The Buyer Persona Institute recommends asking questions like:
- Why do they decide to buy or sign up for your product, service or other solution?
- How do they evaluate their options before they decide to buy or sign up?
- What prevents them from buying or signing up?
- What results do they expect from buying or signing up for your product, service or other solution?
You can also glean insights by better understanding their behavior online, such as:
- Which publications do they read?
- What websites do they frequent?
- Who do they follow on social media?
- What are their active social media profiles like?
Other qualitative research you might want to consider: use a sample of your target audience to give feedback on your website experience. There are companies out there that can help you conduct this type of research.
For example, you could find out if:
- Your website is easily navigable (Can people find what they need with ease?)
- The information is helpful on your website
- The site is easy to use from any device
- They are pleased with the customer service options
Next, Create Your Personas
Once you have gathered the necessary data on your target audience using some or all the research steps outlined in this article, it’s time to create the persona profiles. You will have one of these for each of the types of people you are targeting.
A persona is an archetype of your target audience. You will reference it again and again as you create content and other SEO campaigns to ensure that what you are doing is relevant to that archetype.
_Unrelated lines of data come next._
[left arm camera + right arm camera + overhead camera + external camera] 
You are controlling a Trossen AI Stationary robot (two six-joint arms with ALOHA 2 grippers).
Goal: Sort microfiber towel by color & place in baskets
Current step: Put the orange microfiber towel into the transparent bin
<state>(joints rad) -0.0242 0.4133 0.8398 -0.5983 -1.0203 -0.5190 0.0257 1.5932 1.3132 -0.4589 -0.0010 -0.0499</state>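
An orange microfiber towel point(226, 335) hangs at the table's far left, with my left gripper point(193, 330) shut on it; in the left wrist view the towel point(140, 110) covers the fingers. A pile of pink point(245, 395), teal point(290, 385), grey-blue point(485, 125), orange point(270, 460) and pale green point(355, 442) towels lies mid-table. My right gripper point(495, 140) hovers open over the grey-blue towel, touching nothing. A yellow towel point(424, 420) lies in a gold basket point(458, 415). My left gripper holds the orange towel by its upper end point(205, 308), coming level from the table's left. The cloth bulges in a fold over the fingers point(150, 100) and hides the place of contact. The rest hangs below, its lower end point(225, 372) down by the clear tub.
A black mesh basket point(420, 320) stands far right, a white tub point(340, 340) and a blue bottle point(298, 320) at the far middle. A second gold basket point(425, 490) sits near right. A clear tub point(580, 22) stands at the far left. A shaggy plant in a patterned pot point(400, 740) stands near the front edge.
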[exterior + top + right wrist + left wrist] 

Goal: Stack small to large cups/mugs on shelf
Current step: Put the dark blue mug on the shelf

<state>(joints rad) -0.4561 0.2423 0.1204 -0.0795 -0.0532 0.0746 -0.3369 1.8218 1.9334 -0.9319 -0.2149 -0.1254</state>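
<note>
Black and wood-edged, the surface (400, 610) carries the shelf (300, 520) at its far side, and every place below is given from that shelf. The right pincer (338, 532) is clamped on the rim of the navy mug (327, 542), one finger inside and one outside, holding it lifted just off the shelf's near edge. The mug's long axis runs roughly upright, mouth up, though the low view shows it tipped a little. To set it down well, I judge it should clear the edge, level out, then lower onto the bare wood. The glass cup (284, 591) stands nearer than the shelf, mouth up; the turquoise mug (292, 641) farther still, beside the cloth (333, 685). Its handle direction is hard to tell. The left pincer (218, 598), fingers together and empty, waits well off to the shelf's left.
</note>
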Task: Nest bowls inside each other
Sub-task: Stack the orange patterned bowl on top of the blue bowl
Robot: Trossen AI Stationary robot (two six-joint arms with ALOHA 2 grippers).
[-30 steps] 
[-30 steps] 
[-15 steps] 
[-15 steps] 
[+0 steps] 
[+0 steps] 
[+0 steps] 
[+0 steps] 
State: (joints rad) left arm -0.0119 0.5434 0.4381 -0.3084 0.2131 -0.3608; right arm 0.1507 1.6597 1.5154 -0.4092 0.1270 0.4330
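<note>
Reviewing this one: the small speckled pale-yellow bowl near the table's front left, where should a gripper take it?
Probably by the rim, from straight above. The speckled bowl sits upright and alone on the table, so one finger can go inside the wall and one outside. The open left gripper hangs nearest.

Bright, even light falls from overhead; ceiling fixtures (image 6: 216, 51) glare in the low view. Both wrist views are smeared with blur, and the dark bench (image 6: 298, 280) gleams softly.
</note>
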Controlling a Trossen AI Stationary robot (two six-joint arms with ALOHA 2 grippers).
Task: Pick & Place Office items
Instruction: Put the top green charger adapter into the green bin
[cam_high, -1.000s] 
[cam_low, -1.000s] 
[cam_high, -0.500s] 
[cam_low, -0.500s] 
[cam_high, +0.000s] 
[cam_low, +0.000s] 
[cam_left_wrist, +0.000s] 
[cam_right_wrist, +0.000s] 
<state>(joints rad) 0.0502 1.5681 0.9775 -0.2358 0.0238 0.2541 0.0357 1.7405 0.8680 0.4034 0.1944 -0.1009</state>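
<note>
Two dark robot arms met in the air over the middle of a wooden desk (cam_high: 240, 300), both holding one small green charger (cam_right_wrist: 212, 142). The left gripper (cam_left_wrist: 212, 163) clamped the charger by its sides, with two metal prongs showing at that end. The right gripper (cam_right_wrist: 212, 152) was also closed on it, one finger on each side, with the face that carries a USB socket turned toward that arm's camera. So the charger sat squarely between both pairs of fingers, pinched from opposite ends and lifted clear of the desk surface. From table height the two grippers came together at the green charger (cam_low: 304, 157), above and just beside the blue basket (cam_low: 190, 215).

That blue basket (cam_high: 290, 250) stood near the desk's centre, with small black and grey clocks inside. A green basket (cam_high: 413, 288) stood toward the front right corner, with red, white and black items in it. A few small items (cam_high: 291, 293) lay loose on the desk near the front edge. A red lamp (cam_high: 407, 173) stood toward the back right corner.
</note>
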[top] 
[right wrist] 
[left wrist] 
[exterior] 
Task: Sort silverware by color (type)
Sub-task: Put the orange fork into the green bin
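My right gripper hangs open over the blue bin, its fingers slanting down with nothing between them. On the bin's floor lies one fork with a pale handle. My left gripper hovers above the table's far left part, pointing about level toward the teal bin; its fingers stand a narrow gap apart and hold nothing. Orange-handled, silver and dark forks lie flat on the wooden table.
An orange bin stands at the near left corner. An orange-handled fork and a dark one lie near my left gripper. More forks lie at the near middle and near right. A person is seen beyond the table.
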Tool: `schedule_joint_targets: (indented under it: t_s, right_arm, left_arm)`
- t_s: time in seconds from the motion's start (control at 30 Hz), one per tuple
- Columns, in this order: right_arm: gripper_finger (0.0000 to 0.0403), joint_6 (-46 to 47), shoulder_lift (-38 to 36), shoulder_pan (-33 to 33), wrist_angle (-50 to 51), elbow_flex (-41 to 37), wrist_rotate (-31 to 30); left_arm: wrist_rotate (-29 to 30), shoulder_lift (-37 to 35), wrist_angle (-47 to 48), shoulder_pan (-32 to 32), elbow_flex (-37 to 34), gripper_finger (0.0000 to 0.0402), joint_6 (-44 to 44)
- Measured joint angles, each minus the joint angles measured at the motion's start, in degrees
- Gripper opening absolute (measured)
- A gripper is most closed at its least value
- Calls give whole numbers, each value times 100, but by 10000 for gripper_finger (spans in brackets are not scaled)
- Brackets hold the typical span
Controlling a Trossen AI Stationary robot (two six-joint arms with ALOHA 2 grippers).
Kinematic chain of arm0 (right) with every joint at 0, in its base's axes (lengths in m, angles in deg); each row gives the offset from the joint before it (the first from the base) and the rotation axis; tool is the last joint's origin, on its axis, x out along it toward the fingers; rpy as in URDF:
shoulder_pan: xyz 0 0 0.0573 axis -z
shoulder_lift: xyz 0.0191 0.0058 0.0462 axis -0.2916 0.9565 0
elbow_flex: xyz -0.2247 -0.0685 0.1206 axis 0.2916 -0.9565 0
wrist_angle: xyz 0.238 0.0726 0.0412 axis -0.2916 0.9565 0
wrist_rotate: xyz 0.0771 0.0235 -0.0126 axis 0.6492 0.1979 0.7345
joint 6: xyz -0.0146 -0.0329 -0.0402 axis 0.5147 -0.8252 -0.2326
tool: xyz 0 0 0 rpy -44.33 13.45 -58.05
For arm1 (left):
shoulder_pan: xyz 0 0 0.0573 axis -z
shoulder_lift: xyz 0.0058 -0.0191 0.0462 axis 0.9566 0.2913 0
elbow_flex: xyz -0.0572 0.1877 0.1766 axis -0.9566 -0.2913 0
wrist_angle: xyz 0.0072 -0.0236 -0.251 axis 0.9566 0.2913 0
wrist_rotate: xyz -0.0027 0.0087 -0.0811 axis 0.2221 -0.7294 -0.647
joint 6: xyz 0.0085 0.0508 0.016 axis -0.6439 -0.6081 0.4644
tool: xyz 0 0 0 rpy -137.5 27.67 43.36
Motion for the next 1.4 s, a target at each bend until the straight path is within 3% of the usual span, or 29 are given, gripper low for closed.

There are a variety of different ways to create the actual persona profile, but it is usually a document that can be one page (or more) and sums up the data you discovered in research.
Google “persona profile examples” and you’ll get a bunch of ideas on how to put one together visually.
For more, see: Web Personas: Creating Jane
Your Target Audience and Their Journey Matters in SEO
SEO is very much a part of the customer journey.
A customer journey, also known as a buyer journey or consumer decision journey, is the steps that a person takes on their way to making a decision to buy a product, sign up for service, or convert in some other way.
Of course, behavioral intent can shift as people go through the customer journey. Most people start out with an informational intent, then move through their research and investigation phases before reaching the point when they’re ready to buy (the transactional intent phase).
Behavioral intent categories should supplement, not replace, understanding your personas. Knowing your audience is the first step in making sure your SEO efforts are on target, so that you can bring in the right organic search traffic and convert your visitors.